**INPUT RECORDS**
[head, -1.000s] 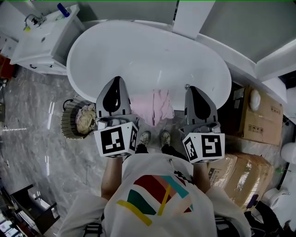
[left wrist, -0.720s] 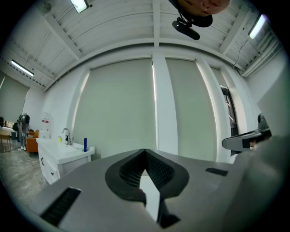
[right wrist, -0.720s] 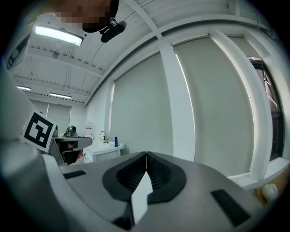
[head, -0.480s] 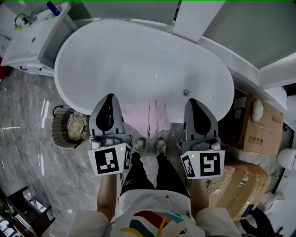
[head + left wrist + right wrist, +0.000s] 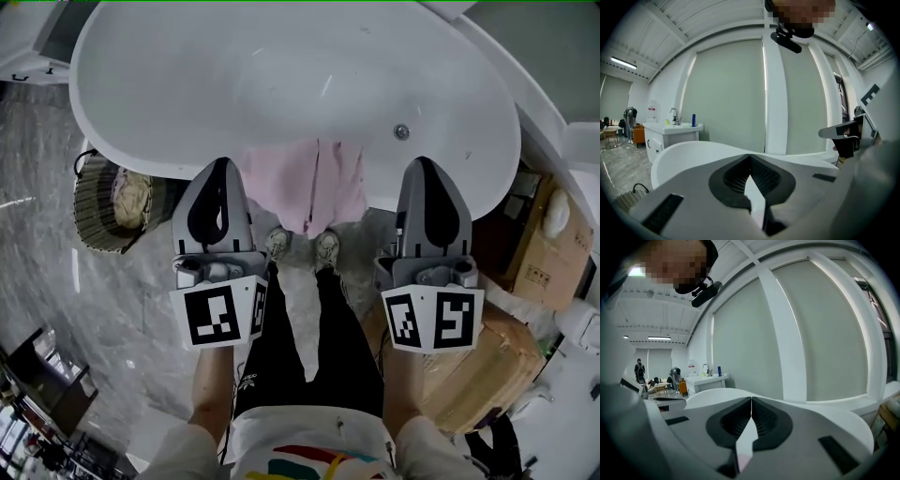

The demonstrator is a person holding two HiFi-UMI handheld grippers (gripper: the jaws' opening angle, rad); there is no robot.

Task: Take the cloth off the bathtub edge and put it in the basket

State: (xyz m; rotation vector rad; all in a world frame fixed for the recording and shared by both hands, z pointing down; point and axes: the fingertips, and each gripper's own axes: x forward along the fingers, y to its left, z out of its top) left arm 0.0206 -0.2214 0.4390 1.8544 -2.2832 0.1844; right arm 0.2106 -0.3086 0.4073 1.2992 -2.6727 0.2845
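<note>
Overhead, we see what our gripper views miss: the soft pink cloth [image 5: 305,183] draped over the glossy white oval bathtub [image 5: 234,75] at its near edge, the round woven basket [image 5: 94,202] beside the bathtub. Both clenched empty, our left gripper [image 5: 223,164] and right gripper [image 5: 427,161] hover before that edge.

You stand in bathroom mock-up set inside larger open hall. White freestanding bathtub [image 5: 187,84] just ahead of you, grey marble-look floor [image 5: 56,300] underfoot, woven basket [image 5: 89,216] left of tub. Vanity [image 5: 665,136] with tap [image 5: 674,113] far left, tall blinds [image 5: 726,93] behind tub. Cardboard boxes [image 5: 487,375] stacked near your right; people [image 5: 639,367] far left, beyond vanity
</note>
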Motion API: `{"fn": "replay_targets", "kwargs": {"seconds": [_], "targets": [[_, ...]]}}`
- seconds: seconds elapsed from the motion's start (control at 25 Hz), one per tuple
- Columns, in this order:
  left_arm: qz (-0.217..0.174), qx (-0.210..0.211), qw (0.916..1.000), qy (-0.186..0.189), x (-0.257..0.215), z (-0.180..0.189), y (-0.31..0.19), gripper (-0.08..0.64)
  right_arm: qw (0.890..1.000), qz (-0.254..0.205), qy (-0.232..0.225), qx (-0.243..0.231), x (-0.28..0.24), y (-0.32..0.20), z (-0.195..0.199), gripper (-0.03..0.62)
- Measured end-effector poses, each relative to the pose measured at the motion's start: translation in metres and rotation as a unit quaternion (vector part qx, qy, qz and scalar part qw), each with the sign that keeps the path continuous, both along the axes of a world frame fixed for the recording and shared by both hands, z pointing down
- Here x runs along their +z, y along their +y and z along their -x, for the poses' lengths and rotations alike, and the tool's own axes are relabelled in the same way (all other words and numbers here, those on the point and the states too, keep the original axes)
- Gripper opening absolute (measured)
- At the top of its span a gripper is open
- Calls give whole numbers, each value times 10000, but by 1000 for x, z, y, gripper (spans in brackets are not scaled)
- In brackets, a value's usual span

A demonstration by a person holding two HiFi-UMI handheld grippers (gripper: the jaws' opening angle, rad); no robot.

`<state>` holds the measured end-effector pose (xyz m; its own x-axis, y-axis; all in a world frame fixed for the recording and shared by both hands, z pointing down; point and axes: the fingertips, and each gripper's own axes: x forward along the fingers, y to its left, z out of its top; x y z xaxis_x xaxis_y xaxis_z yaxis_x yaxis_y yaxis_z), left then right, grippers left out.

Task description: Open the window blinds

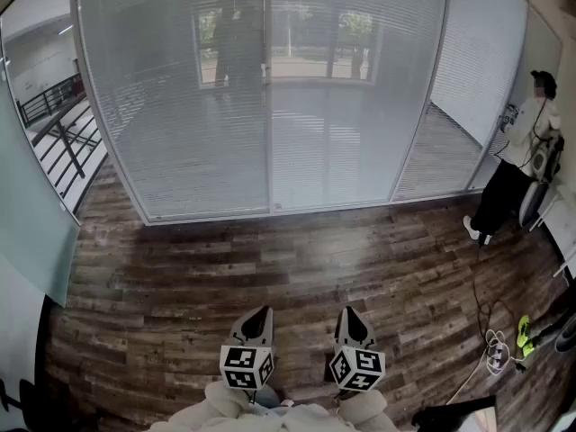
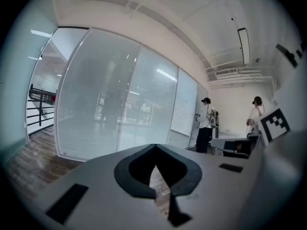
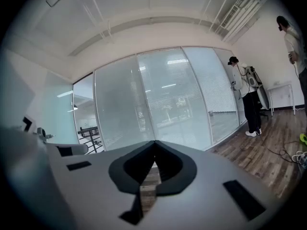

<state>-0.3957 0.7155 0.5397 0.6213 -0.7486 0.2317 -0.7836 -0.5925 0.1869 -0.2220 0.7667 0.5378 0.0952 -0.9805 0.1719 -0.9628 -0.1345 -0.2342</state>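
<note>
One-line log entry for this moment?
left gripper: shut, empty | right gripper: shut, empty | white slatted window blinds: closed, untouched

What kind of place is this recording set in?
Probably an office interior: floor-to-ceiling glass partitions with slatted blinds behind them, a wood-plank floor, and a ceiling strip light overhead.

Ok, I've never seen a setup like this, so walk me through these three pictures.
There is no robot here: a person holds a two-jaw gripper in each hand. The head view looks down from the person's head at the left gripper and right gripper above a wooden floor. The other two views come from cameras riding on each gripper, looking along its jaws. Both grippers are shut and hold nothing. Ahead is a glass wall with lowered blinds. Another person stands at the right, near some cables.
</note>
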Motion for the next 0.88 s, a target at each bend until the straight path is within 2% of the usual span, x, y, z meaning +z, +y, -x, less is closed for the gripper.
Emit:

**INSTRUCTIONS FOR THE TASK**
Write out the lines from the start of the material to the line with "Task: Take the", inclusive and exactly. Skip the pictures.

**ANSWER AREA**
[head, -1.000s] 
[left wrist, -0.720s] 
[right wrist, -0.720s] 
[head, -0.480s] 
[head + left wrist + right wrist, +0.000s] 

The demonstrator is a person holding two HiFi-UMI handheld grippers (gripper: the jaws' opening angle, rad); there is no robot.

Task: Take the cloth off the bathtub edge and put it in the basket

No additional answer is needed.